Vayikra: Animal Sacrifices in Yiddishkeit?




    Springfield Banner

    Vayikra: Animal Sacrifices in Yiddishkeit?

    This week’s reading begins the third book of the Torah, VaYikra which continues about the Temple where the book of Exodus left off • Full Article

    Parshat Vayikra 

    Download as PDF

    This week’s reading begins the third book of the Torah, VaYikra which continues about the Temple where the book of Exodus left off.

    The book of Exodus centers around G-d’s message to Pharaoh through Moses: “Release My people and they will serve Me”

    And here in VaYikra it explains exactly what ‘service’ G-d is; the animal sacrifices in the Temple.

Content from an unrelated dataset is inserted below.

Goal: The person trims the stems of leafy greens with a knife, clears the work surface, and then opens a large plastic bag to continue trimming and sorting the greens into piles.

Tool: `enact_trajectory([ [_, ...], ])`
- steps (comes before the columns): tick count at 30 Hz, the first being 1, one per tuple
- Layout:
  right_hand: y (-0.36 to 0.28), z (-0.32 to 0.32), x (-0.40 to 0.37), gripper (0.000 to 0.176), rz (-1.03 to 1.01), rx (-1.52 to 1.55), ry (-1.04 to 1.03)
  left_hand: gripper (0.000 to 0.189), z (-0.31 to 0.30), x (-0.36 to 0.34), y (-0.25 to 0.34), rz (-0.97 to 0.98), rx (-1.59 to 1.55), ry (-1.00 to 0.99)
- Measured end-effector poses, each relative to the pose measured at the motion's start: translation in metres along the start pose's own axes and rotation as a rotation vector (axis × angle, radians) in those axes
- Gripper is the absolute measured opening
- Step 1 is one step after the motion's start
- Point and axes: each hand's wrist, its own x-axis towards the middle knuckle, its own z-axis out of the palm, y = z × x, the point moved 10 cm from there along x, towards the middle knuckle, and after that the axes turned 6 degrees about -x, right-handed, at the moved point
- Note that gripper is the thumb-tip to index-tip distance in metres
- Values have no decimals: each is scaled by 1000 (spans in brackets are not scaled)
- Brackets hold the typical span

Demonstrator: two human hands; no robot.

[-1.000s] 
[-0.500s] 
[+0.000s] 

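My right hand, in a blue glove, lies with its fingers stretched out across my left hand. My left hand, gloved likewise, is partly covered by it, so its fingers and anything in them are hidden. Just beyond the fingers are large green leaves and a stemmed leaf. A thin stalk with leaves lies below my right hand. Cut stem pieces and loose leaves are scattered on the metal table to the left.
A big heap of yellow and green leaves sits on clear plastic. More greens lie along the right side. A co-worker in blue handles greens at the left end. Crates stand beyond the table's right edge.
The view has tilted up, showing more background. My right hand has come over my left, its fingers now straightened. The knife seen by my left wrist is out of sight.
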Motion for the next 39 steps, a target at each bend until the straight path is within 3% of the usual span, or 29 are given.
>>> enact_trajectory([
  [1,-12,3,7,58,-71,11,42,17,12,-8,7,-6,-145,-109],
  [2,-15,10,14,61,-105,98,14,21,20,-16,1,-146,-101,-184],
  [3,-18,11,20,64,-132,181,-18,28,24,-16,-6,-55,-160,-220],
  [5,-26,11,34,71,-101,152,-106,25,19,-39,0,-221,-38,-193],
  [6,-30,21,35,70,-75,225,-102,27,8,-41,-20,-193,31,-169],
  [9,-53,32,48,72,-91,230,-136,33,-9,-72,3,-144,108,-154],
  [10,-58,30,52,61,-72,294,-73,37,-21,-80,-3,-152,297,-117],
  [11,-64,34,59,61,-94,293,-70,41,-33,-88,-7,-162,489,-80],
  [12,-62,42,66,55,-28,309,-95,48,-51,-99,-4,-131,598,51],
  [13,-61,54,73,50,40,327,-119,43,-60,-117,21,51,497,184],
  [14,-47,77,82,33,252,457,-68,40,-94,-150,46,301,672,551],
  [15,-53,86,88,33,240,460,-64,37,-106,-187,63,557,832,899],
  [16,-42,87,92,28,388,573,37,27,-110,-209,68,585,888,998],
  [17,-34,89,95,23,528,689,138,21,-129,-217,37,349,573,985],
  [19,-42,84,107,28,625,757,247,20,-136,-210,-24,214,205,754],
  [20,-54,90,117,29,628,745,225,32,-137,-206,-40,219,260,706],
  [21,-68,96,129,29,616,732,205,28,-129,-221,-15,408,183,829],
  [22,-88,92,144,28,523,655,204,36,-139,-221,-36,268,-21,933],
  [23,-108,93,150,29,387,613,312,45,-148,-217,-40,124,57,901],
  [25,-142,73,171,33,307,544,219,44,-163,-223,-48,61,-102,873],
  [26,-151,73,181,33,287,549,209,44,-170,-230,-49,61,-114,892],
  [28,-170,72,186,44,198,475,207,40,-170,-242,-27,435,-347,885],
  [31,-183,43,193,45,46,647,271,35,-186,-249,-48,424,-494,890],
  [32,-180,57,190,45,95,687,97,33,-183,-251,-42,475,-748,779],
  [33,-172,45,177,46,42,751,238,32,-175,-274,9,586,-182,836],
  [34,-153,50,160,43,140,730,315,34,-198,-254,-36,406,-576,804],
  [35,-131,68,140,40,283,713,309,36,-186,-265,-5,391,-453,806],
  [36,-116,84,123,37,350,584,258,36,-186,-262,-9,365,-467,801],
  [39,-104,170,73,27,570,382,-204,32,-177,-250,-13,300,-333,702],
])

    That is why we pray for Moshiach to rebuild the final Temple (Rambam, Laws of Kings 11;1) and resume the sacrifices. Because without them there can be no true service of G-d.

    But at first glance this is totally not understood. What have animal sacrifices got to do with G-d or Judaism or us.

    The Jews left Egypt to be free from spiritual and physical oppression and Moshiach will connect all mankind to the Creator. What has this got to do with a Temple and animal sacrifices?

    Even more; aren’t animal sacrifices primitive and barbaric?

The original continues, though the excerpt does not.